▸ EXERCISE GOAL: Using the material that follows, say how many lines contain the string "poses". Answer with a number only.

▸ DATASET RECORDS:
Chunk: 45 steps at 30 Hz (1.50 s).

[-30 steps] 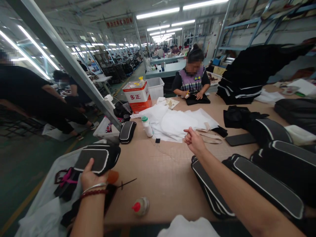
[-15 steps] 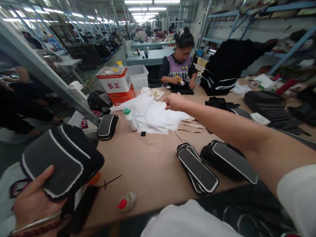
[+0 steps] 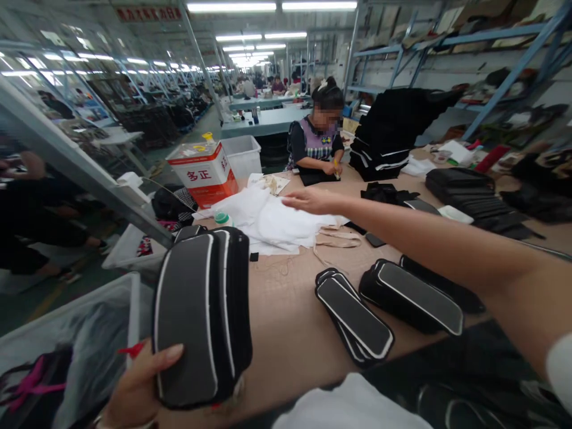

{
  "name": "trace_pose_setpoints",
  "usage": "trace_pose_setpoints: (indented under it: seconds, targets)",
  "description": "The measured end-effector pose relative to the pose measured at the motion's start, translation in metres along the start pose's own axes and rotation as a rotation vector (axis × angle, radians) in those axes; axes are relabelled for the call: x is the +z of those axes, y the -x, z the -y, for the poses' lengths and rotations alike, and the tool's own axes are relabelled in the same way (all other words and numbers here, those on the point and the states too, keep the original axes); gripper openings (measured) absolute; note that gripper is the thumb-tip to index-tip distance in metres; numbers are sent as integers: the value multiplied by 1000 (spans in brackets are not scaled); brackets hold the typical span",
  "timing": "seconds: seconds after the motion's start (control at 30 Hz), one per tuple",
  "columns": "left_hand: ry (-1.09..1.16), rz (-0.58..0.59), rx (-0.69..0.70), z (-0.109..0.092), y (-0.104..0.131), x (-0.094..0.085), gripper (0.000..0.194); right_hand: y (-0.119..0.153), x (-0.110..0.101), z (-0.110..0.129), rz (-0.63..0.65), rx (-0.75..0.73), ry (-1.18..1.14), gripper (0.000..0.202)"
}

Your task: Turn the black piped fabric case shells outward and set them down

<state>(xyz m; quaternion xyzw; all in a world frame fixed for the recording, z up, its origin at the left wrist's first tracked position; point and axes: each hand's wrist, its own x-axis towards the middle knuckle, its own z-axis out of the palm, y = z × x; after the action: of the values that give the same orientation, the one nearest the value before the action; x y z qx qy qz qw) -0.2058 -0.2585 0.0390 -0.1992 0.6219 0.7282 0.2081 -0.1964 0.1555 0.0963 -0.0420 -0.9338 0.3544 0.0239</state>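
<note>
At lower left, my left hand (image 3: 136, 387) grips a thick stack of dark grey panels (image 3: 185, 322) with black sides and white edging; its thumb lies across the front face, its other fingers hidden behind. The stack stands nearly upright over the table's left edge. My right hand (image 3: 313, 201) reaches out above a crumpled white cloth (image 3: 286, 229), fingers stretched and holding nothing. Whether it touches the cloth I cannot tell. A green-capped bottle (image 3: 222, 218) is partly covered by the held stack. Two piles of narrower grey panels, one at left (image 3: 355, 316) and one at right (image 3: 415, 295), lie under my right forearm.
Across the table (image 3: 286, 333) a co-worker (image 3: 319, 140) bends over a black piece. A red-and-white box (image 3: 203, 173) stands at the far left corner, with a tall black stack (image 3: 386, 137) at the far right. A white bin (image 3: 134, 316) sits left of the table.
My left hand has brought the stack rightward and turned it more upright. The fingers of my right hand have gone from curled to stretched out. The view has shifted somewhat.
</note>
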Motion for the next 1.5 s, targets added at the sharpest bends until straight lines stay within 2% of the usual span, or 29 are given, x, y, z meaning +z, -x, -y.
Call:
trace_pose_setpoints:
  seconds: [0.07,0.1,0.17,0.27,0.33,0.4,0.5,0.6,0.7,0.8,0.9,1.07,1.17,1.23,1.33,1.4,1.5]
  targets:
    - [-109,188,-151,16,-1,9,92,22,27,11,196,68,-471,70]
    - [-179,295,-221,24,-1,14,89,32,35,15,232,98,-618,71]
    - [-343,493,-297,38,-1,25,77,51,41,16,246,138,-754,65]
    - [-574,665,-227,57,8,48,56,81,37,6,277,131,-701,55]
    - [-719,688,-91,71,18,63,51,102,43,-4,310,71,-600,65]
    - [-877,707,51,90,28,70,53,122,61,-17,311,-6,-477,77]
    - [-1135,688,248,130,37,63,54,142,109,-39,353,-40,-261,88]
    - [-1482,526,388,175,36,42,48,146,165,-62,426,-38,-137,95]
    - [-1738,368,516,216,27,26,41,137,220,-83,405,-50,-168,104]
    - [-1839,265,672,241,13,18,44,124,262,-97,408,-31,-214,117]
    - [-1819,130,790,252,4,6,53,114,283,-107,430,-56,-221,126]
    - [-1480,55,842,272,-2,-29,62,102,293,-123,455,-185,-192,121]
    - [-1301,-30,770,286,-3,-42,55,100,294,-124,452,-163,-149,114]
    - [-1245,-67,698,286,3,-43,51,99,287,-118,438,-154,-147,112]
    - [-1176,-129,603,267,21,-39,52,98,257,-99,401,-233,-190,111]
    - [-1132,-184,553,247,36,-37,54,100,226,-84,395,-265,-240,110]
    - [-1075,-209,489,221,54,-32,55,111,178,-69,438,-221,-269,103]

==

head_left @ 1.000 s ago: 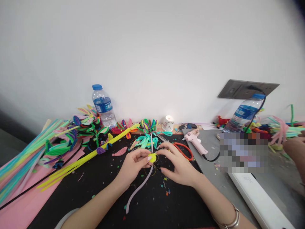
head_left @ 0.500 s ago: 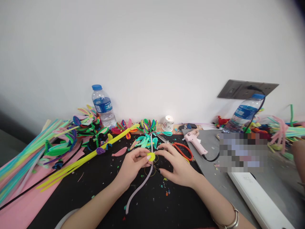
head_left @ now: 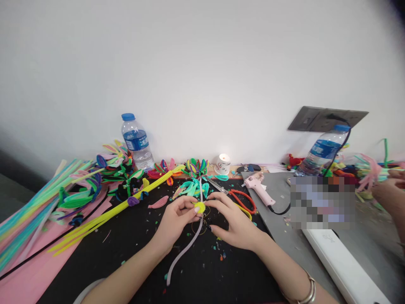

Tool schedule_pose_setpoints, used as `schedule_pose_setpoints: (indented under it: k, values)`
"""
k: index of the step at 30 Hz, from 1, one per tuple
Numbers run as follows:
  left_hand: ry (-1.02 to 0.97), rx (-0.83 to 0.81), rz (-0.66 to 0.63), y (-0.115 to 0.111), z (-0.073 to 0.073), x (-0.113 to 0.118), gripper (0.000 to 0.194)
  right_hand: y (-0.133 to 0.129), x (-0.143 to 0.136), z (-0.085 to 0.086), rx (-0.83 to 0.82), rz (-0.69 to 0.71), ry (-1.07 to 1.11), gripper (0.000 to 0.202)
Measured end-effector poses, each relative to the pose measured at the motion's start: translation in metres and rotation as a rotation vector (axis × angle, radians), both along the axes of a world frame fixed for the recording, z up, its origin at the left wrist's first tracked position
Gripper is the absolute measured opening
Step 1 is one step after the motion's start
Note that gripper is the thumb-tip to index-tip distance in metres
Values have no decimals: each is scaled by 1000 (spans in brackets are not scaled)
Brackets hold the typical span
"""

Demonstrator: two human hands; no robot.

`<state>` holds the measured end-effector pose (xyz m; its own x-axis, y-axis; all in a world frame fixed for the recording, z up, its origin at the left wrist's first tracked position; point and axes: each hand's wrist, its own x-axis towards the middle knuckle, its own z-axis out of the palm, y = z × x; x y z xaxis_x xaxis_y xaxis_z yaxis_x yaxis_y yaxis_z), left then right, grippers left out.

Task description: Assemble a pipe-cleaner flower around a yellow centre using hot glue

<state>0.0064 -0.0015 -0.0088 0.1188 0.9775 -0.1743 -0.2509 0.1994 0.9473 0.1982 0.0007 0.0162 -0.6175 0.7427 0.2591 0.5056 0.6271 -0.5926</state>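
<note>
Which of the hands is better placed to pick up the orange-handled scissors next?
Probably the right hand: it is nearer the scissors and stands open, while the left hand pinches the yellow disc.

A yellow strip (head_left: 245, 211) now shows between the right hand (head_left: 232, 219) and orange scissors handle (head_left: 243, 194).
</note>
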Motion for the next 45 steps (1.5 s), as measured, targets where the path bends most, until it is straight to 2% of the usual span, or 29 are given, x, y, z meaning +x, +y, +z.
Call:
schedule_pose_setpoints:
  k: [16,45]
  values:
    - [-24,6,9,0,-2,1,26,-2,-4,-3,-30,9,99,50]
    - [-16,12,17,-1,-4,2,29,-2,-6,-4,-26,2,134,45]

▸ WRITTEN SOLUTION: 2